◆ Exercise goal
Could every line of the listing be output exactly, with the pictures skipped?
━━━━━━━━━━━━━━━━
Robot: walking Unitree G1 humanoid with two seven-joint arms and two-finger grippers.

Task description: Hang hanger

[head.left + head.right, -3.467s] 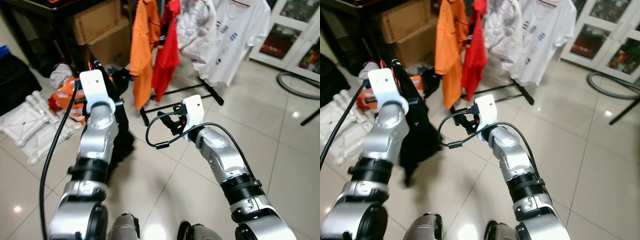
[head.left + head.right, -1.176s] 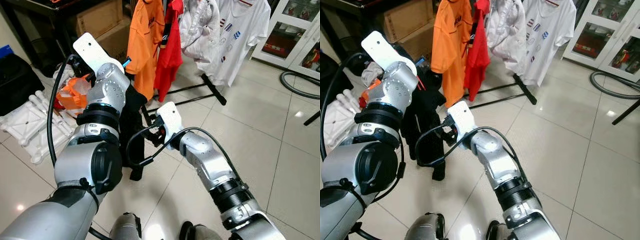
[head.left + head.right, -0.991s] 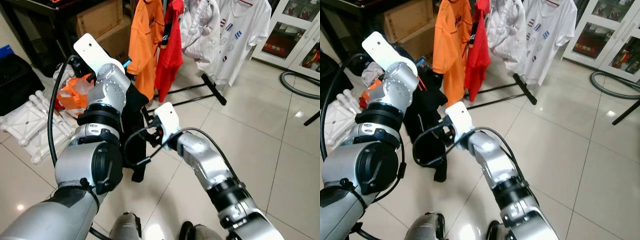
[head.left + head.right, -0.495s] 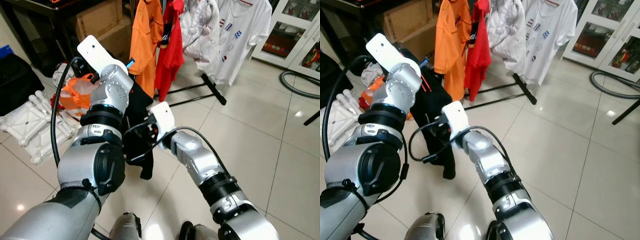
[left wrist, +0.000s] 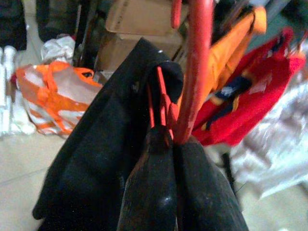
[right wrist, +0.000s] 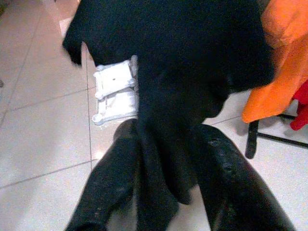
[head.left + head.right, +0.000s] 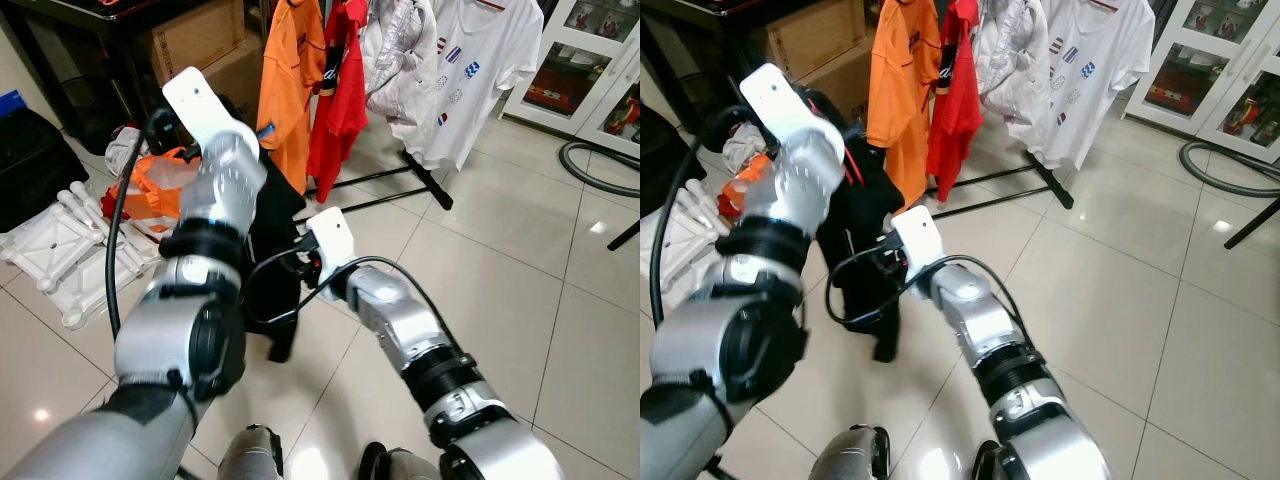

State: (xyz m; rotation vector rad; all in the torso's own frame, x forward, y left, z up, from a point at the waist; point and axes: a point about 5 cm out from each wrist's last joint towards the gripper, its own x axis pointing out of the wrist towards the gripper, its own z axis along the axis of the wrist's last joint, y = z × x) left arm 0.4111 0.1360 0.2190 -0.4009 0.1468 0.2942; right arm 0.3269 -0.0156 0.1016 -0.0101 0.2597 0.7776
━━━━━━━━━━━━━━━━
◆ Response
Robot: walking Unitree G1 humanoid with two seven-joint arms and two-finger grippers.

Task description: Hang hanger

[head.left + head.right, -3.467s] 
[head.left + head.right, -1.176s] 
[head.left + head.right, -0.991s] 
[head.left + head.right, -0.495s] 
[left wrist, +0.000s] 
[right wrist, +0.000s] 
[head.left + head.right, +0.000s] 

State: (xyz m; rotation vector rad; all in the torso's own frame, x forward, y left, z up, from a point at the waist; point and axes: a point about 5 cm out from each wrist's last joint towards the gripper, its own x axis pointing out of the wrist towards the gripper, its own z axis along the axis of the wrist's last joint, y = z × x) left arm 0.4111 0.1360 0.2190 -0.4009 0.1468 0.2942; right arm 0.3269 -0.0156 0.1016 -0.0101 0.2597 0.7776

There's no more to the answer.